February’s column featured anthropologist Margaret Mead’s warning that adults in modern cultures that are jolted by rapid social change will come to fear and reject their young people, with disastrous consequences.
“The alienation of the young is emphasized, while the alienation of their elders may be wholly overlooked,” Mead wrote in Culture and Commitment (1970).
Mead’s warning, amply validated over the past 30 years, means the standard tactic among American institutions of promoting their agendas by inciting fear of young people (often disguised as “concern”) is a dangerous game.
Fear-mongering rips our country’s weakest seam: the fragile bond between older, whiter, affluent America and the younger, diverse America that’s coming of age.

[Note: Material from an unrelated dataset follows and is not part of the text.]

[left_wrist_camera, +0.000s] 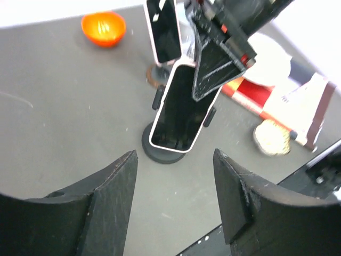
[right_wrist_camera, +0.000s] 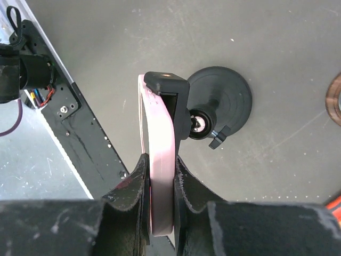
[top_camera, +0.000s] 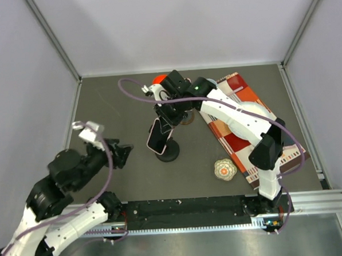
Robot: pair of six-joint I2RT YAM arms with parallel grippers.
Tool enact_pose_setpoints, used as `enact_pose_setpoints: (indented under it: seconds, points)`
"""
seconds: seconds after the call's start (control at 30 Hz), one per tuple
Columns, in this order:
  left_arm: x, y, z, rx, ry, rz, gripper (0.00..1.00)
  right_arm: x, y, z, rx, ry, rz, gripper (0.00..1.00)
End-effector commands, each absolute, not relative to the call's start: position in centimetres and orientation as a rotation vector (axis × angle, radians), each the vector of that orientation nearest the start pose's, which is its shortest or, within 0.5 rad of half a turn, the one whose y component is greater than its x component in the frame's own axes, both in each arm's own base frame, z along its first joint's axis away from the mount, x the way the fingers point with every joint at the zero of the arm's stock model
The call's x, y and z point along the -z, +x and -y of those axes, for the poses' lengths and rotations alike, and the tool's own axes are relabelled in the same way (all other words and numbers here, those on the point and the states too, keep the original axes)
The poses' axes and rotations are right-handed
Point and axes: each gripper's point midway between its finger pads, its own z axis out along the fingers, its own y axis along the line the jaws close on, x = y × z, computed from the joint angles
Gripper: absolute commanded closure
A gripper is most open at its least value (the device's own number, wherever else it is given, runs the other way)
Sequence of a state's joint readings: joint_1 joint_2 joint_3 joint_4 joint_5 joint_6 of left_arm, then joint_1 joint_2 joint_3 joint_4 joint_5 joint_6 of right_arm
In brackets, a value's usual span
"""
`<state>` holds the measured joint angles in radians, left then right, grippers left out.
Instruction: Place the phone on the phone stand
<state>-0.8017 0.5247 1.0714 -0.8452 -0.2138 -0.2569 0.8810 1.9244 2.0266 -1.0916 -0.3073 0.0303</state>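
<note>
The right end effector [right_wrist_camera: 160,162] pinches the phone [top_camera: 158,137], which sits in the stand [top_camera: 168,154]. Left of the stand, the left end effector [top_camera: 122,153] is wide apart and empty.

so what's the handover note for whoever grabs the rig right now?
Left gripper: open, empty, short of the stand, touching nothing.
Right gripper: shut on the pink-edged black-screen phone, at its upper end.
Black round-based phone stand: upright, with the phone tilted in its cradle and the side clamps against both long edges.
Done: phone looks seated in the stand.
Left: open the right gripper, back it away, check that the phone stays put.
</note>
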Motion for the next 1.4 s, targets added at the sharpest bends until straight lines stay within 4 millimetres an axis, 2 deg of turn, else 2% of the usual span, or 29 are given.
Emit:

Recent surveys, such as one by Public Agenda, find that two-thirds of grownups fear and dislike teenagers (25 million people they never even met). However, teens judge adults as individuals: most good; some not. Youths’ flexible, positive outlook, founded in individual experience, is far better adapted to the challenges of America’s multicultural present and future than are the demeaning, blanket stereotypes held by grownups. While today’s adults indulge in me-first personal behaviors and politics, family responsibilities and community volunteerism are expanding among youth.
The anti-youth propaganda of our institutions panders to elders mired in archaic racial, ethnic and religious antagonisms. The Manhattan Institute’s latest pure-baloney report – “Sex, Drugs, and Delinquency in Urban and Suburban Public Schools” – exemplifies the backward us-versus-them bigotry.
The institute pretends that “parents . . . fleeing urban schools” due to “the rising influence of sex, drugs, and delinquency” have the right to be “shocked” that suburban teens also indulge in a few sins. Nowhere does the report show that school behavior problems are rising (reliable measures show they’re falling), nor does it mention that suburban adults’ own rising epidemics of drug abuse, domestic violence, family breakup and crime are more shocking than anything suburban (or urban) youth are doing.
Will today’s anxious adults, bombarded by such anti-youth drivel, become so angered and alienated that they will disown an entire younger generation? You bet. It’s happening.
Racial segregation and rich-poor wealth gaps have retreated to pre-1950 levels. Thousands of schools are closing because older taxpayers refuse to fund them. The infrastructure for youth advancement – family support, education, services, jobs – is crumbling. Frenzied crackdowns groundlessly curfew, censor, police, drug-test and imprison teens.
California, our most diverse major state, is a scary harbinger. For a century before 1970, California education was a national model. Its per-pupil school funding stood among the top five nationally. Its master plan guaranteed every high school graduate free space in the world’s finest public colleges and universities. The state’s ethic: The old pay for the young.
After 1970, California swiftly evolved into a multiracial, global state, beginning with youth. Today, 61 percent of Californians over age 45 are white; 63 percent of those under 25 are Latino, black or Asian.
Did more dark-skinned kids bring havoc? Hardly. State indexes show that today’s diverse teenage population is much less prone to crime, murder, drunk driving, drug abuse, suicide, violent death, early parenthood and dropping out of school than were teens in the 1970s.
California authorities could have eased fears over racial change with a calming perspective justified by facts. Instead, institutional demagogues – law enforcement, politicians, state agencies, foundations, academic and professional experts, programs and the media – inflamed the primal fears of older Californians.
They concocted barrages of phony crises, maligning youths as apocalyptically criminal, addicted, sex-crazed and out of control. Suburban kids, they trumpeted, were displaying ghetto and barrio depravities.
California’s institutions did a bang-up job peddling panic. They convinced already cowering voters and lawmakers that modern youth are thoroughly rotten.
The results were predictable. After three decades of fiscal attrition, California education is in shambles. Its classrooms are the nation’s most crowded, its libraries the worst staffed. Skyrocketing university tuitions, massive faculty layoffs and class cancellations shut out thousands of students. Angry voters approved blowing $5 billion to imprison lesser-offending youths for longer terms – even as youth crime stood at a 40-year low.
This year, Californians are escalating the intergenerational rip-off: Young people now must pay for the old. Voters and politicians dumped billions of dollars of debt onto future generations through massive bond-repayment balloons, soaring tuitions and cuts in student aid and youth services.
Why? To save California’s richest, lightest-taxed, most publicly subsidized older generation from paying to support our kids the way our elders paid to support us.
California and the United States as a whole are unraveling along racial and generational rifts because of sickening greed and baseless panic.
Institutions, authorities, media: Stop your cowardly, lying, self-serving, generation-baiting, hate-mongering fear crusade. Now.